**WHAT YOU ARE ASKED TO DO:**
Produce an exact copy of the lines below, starting at the first and ending with the line containing "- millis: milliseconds".

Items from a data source

────────

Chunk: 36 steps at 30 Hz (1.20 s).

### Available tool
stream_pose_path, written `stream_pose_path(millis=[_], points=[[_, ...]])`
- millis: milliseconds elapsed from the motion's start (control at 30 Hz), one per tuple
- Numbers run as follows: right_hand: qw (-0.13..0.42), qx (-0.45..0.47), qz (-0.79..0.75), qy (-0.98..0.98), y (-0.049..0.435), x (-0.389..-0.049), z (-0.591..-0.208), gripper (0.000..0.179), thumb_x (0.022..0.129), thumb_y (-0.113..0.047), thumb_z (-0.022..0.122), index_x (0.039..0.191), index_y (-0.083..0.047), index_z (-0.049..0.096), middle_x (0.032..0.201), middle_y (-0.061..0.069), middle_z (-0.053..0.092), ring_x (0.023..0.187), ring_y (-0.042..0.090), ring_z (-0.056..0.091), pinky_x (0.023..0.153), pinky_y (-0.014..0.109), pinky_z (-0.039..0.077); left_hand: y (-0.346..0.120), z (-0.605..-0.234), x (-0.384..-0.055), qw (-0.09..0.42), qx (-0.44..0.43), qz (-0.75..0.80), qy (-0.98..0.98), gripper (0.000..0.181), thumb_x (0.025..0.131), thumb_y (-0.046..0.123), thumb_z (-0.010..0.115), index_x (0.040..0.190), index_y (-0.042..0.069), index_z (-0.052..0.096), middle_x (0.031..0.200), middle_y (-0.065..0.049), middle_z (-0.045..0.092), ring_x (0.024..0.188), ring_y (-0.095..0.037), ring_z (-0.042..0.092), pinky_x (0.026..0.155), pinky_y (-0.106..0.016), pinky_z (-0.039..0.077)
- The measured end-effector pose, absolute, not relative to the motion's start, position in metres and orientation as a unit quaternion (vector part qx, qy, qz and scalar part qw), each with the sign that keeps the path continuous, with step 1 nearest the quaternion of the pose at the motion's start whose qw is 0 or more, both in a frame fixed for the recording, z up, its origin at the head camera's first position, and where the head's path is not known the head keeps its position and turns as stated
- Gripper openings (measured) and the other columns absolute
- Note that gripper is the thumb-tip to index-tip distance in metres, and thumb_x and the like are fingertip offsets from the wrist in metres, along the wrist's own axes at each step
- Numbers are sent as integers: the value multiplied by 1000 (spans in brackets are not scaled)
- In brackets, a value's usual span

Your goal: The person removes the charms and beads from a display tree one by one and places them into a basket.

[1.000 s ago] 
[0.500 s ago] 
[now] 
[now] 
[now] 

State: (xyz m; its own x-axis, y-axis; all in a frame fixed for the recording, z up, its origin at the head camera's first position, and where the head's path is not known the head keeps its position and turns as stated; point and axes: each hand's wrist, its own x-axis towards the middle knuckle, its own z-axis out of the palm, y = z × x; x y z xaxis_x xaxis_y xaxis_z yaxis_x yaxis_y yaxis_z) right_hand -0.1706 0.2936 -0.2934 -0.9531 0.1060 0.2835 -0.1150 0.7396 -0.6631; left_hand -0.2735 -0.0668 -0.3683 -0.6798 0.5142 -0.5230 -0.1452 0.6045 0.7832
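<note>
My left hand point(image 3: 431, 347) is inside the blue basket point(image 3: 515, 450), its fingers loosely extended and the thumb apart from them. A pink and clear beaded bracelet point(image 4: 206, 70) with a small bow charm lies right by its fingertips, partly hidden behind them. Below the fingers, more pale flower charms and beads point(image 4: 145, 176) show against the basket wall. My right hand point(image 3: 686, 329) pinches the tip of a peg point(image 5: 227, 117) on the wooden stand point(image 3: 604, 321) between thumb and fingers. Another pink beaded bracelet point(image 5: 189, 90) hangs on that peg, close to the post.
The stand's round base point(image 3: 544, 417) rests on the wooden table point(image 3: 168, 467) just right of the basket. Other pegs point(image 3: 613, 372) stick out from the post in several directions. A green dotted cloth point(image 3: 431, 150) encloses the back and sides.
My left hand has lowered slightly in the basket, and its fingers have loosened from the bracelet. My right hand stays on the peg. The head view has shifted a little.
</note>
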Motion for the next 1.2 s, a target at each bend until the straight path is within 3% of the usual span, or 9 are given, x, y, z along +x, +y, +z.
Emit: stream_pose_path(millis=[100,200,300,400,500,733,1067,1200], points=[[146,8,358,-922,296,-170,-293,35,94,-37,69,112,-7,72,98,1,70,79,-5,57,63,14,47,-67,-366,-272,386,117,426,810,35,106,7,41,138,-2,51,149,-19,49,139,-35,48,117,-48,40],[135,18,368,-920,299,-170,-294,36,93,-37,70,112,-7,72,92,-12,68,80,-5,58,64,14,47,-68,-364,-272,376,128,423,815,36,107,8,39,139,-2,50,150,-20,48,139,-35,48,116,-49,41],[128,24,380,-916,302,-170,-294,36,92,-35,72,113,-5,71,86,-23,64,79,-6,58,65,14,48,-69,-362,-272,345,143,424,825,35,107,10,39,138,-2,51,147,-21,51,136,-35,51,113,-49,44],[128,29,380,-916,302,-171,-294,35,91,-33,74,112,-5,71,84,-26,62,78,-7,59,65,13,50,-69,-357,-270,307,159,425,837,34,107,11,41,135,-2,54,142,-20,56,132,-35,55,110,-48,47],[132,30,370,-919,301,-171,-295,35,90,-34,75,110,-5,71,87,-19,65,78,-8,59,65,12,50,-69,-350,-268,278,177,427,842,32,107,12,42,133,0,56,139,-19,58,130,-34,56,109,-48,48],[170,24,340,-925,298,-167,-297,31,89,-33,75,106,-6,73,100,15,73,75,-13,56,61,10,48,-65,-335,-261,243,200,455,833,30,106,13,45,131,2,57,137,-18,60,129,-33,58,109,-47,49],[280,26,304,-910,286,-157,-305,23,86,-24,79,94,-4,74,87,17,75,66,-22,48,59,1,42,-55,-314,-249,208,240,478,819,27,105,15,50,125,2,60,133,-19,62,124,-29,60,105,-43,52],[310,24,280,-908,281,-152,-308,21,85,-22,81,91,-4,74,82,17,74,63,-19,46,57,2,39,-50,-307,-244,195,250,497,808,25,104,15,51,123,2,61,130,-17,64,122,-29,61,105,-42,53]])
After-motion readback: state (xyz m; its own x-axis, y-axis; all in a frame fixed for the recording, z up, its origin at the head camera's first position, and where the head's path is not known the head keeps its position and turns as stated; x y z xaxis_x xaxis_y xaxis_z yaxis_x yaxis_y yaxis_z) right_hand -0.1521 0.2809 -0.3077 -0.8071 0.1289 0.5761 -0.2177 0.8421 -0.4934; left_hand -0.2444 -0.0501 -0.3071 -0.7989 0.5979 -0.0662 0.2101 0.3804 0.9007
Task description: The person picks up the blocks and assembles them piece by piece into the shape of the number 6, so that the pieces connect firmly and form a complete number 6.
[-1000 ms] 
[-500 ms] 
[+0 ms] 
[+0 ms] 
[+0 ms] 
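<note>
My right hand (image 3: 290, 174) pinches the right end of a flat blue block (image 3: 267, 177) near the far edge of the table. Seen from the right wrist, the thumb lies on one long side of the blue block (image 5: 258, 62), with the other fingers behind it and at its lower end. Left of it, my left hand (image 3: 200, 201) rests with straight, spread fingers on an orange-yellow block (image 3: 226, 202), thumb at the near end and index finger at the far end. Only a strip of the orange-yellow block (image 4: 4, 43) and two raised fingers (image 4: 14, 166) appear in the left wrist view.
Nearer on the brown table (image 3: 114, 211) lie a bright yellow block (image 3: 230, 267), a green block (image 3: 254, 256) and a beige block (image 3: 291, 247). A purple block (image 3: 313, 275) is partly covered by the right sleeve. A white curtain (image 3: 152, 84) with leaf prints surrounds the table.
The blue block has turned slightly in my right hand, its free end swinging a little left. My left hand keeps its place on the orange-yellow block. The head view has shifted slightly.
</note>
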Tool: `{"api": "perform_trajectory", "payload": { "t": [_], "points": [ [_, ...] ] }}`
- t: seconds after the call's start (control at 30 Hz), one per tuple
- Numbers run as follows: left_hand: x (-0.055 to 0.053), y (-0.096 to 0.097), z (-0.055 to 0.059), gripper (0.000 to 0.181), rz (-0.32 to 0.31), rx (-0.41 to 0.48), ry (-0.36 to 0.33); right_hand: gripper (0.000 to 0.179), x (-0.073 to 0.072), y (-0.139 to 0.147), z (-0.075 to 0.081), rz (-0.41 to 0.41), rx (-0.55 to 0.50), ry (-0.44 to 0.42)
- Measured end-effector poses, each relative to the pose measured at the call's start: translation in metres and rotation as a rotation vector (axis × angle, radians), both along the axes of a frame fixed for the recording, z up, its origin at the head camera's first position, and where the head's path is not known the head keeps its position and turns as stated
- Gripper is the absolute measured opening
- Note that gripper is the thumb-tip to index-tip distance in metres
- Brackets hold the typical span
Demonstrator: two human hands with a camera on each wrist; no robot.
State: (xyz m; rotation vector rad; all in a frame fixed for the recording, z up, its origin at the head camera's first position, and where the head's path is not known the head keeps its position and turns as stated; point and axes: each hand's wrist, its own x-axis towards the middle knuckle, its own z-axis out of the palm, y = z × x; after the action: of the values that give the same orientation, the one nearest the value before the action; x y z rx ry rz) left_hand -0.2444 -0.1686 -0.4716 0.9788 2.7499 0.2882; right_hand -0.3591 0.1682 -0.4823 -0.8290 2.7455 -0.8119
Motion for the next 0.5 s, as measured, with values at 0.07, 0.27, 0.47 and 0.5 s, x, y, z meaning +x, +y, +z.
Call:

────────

**ANSWER SPACE:**
Chunk: 36 steps at 30 Hz (1.20 s).

### Available tool
stream_pose_path, written `stream_pose_path(millis=[_], points=[[_, ...]])`
- millis: milliseconds elapsed from the motion's start (control at 30 Hz), one per tuple

This output completes the exercise.